**Brief**: Below are records; work out how many of their lines contain "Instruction" and give only that number.

**Records provided**:
▬▬▬▬▬▬

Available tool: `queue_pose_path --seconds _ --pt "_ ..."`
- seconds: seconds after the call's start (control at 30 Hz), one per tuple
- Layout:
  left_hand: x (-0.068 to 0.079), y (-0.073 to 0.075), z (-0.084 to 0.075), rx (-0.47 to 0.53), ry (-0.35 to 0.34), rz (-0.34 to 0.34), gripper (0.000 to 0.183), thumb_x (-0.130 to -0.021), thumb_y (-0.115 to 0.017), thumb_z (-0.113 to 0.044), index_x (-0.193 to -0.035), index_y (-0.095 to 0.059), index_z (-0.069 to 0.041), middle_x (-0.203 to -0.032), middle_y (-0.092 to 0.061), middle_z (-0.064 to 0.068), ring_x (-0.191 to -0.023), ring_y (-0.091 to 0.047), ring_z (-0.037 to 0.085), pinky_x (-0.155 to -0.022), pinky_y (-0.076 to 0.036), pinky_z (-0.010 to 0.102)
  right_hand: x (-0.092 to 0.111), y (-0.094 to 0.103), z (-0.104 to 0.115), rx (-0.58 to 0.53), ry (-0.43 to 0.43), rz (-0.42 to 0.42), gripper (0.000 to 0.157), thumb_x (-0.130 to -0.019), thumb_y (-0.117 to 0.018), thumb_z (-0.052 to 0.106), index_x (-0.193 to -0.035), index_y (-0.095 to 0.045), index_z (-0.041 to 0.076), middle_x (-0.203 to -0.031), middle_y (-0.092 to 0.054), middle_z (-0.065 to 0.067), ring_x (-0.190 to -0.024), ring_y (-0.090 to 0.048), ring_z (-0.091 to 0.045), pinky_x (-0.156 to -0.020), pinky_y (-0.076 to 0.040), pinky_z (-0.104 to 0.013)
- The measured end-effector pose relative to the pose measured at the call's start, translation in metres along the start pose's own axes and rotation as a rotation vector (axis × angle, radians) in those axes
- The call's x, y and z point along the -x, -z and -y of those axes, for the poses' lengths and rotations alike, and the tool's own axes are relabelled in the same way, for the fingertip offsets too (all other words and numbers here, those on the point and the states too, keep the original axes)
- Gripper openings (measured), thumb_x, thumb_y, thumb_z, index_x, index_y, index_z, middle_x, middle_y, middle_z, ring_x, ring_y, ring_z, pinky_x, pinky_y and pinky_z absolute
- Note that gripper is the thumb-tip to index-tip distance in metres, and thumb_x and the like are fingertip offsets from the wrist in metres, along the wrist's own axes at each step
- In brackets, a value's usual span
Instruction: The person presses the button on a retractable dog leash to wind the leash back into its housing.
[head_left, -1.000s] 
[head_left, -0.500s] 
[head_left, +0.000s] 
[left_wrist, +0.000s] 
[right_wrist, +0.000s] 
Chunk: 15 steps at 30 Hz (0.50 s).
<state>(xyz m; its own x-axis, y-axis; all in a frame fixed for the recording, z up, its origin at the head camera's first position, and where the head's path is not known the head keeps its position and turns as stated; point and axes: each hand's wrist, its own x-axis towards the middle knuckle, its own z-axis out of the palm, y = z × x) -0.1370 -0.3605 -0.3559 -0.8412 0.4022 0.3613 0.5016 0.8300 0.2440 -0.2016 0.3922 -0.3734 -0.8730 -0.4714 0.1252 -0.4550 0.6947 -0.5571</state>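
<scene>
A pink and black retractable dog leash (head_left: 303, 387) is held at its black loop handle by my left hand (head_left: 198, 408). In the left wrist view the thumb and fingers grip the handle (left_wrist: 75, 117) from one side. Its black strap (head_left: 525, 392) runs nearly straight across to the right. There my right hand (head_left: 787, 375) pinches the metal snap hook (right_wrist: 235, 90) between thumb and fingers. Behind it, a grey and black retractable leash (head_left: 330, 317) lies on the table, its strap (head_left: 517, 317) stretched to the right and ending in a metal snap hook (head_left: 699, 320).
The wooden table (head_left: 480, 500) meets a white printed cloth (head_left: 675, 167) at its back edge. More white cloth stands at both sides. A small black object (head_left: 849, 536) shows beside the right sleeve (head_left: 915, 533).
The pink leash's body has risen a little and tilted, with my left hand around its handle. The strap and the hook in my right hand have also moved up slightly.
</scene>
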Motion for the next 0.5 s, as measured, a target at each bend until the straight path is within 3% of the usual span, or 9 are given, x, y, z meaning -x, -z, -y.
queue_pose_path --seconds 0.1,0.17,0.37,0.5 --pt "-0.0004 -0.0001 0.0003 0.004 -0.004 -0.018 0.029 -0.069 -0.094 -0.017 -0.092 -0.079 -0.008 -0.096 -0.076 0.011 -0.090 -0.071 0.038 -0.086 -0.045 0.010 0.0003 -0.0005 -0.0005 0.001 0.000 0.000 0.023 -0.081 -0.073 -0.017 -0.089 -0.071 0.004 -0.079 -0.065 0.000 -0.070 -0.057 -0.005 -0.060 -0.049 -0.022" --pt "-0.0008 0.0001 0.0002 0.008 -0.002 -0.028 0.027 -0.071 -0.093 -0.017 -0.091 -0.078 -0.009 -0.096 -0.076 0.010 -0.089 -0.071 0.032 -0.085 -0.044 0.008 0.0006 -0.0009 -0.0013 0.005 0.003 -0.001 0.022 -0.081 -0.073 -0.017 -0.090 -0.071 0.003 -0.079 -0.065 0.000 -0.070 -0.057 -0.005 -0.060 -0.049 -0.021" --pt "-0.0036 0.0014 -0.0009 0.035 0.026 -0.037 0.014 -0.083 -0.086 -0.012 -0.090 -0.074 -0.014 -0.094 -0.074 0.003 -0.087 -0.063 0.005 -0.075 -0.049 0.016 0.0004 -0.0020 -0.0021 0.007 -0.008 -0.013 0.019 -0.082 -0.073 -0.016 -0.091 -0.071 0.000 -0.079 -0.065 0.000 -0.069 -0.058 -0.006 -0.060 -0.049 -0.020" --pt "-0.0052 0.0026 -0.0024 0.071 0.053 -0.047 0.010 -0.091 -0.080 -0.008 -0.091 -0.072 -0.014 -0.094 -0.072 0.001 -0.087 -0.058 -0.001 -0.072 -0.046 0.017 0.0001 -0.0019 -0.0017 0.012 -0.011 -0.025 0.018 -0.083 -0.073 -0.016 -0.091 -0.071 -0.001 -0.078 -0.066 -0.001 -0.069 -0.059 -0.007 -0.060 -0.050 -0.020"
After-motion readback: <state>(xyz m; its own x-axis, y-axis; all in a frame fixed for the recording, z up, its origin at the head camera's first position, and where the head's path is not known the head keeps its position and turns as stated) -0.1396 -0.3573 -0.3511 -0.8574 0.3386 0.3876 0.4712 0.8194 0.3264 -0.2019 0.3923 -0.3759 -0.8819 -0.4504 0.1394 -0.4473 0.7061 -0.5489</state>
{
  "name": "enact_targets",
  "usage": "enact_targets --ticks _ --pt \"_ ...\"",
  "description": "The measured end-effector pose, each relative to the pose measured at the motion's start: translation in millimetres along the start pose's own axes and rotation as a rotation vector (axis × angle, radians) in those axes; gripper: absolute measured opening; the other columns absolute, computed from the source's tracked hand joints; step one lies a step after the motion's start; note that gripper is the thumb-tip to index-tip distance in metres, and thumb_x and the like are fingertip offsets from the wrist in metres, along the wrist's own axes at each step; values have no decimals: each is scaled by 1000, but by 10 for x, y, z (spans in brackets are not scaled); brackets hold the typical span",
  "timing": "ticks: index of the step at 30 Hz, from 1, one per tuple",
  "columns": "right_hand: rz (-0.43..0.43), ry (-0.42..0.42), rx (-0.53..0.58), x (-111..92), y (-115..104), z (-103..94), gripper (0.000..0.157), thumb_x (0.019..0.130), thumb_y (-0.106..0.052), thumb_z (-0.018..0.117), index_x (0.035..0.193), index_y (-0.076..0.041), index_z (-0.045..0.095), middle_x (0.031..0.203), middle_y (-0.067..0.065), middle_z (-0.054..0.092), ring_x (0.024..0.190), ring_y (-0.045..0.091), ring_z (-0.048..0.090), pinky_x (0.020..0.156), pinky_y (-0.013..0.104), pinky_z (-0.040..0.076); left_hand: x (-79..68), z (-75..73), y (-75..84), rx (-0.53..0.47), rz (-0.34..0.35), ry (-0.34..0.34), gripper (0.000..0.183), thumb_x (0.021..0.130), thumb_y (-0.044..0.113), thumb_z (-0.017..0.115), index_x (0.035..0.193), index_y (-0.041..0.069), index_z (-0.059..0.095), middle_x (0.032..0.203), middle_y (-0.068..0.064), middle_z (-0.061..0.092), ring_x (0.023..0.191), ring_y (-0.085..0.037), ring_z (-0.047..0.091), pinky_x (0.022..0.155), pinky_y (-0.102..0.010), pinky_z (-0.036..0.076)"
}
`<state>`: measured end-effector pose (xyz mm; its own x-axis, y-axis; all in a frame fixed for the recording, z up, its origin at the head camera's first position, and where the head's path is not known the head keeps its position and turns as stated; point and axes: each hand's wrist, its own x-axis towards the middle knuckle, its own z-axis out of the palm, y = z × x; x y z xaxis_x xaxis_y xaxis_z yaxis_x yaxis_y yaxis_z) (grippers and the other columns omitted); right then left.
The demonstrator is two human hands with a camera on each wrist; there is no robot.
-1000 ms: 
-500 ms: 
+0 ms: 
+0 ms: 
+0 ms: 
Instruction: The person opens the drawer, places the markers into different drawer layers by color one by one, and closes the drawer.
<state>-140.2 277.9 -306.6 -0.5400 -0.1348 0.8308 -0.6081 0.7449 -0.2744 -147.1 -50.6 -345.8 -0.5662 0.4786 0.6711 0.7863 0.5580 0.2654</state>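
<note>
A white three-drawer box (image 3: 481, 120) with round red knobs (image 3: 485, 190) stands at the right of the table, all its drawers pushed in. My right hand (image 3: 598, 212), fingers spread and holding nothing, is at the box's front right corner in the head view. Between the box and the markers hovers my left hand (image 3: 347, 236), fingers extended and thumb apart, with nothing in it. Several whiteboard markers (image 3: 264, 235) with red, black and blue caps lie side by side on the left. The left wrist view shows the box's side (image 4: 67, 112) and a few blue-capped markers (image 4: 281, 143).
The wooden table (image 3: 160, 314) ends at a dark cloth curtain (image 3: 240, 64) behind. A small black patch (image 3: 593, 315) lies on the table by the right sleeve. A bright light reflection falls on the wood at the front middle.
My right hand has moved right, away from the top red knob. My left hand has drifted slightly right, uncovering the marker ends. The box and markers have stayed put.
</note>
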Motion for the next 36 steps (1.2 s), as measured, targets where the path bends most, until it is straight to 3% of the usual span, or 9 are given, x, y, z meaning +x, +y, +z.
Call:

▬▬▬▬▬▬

**Answer box**: 2